Aquí están dos de mis favoritas: “Vamos, den dos vueltas y luego vamos a empezar con el entrenamiento”. “Si no cumplen con esto, entonces tendrán que correr”. Piense en ello, usted ve esto todo el tiempo, en todos los niveles del deporte, ¡hablando de un asesino de la práctica! El tiempo de práctica es precioso, es una oportunidad diaria para mejorar la habilidad, táctica y condición física específica del deporte, y perder el tiempo dando vueltas penosamente para el “calentamiento” o sprints adicionales como castigo, no optimiza la oportunidad de mejorar. No hace nada para hacer mejor al atleta y mucho para que se canse y disminuya su motivación. Sea creativo en cómo comienza la práctica, lo que hace para iniciar la práctica establece el tempo de la práctica. Comience con una breve explicación de la práctica del día y luego haga algo que sea significativo y consciente para hacerlos entrar en la práctica. Lo mismo con el trote sin sentido para la vuelta a la calma, haga algo que los prepare para la sesión de entrenamiento de mañana. Asegúrese de que lo que hace es provechoso y motivador; cada paso de la práctica debe estar dirigido a hacer mejor al atleta. Dar vueltas hace perder el tiempo y no hace mejor al atleta.

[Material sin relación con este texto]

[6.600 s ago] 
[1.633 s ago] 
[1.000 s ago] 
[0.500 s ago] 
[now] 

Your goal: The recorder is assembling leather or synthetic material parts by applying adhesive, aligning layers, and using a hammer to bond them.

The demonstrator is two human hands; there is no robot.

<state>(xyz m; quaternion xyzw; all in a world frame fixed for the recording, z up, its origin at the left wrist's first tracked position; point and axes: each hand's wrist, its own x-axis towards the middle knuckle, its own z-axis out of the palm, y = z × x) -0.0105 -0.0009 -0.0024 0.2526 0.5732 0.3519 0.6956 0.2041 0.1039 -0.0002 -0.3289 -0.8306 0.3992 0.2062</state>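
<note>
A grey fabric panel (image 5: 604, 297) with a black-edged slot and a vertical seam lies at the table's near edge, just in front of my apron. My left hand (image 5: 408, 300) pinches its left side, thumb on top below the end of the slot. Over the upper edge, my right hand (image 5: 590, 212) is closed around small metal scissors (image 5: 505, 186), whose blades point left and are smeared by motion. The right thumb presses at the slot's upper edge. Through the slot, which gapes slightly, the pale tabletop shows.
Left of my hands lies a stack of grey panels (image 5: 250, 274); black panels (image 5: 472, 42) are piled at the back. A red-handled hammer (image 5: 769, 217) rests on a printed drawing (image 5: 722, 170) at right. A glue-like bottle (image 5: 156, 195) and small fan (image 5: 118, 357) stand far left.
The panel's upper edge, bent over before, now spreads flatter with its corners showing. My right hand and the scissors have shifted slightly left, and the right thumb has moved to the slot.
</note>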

Destructor de Práctica: Hileras.

 

Tal vez el destructor de la práctica más común que veo son las hileras. Estaba viendo recientemente una práctica de fútbol

donde 18 jugadores estaban haciendo un ejercicio de pateo, había dos líneas de nueve con dos pelotas. Haga sus cálculos ¿cuántas veces llega cada jugador a practicar un tiro en un período de cinco minutos? Respuesta: no las suficientes como para que tenga sentido, por no hablar de la falta de instrucción. Seamos claros, las hilereas son importantes para la organización y la eficiencia, pero aprenda a usar las hileras para que éstas sean eficaces. Si la ejercitación demanda velocidad y un trabajo de alta calidad, entonces haga una hilera de cinco: un atleta ejecuta el ejercicio, la segunda persona de la hilera hace de entrenador corrigiendo el ejercicio, la tercera persona debe estar ensayando, la cuarta persona observa y la quinta persona se recupera. Todo el mundo debe participar activamente en el ejercicio para optimizar el tiempo de práctica. Si el objetivo de la ejercitación es más un juego de acondicionamiento o está orientado a la resistencia a la velocidad, entonces divida el grupo en hileras de tres con un atleta ejecutando el dril, uno como entrenador y uno recuperándose. Hago hincapié en la importancia de la utilización de los compañeros como entrenadores para aprovechar el Fenómeno de las Neuronas Espejo. El cerebro del atleta que hace de entrenador en el ejercicio percibe lo que están haciendo durante el ejercicio, por lo que es una oportunidad de volverse mejor más rápido: en esencia, el atleta que hace de entrenador consigue otra repetición de calidad. Esto también asegura que todo el mundo participe plenamente en la práctica. Las líneas pueden ser eficaces, pero exigen una planificación práctica a fondo para hacer que las hileras o formaciones se ajusten a los objetivos de la práctica.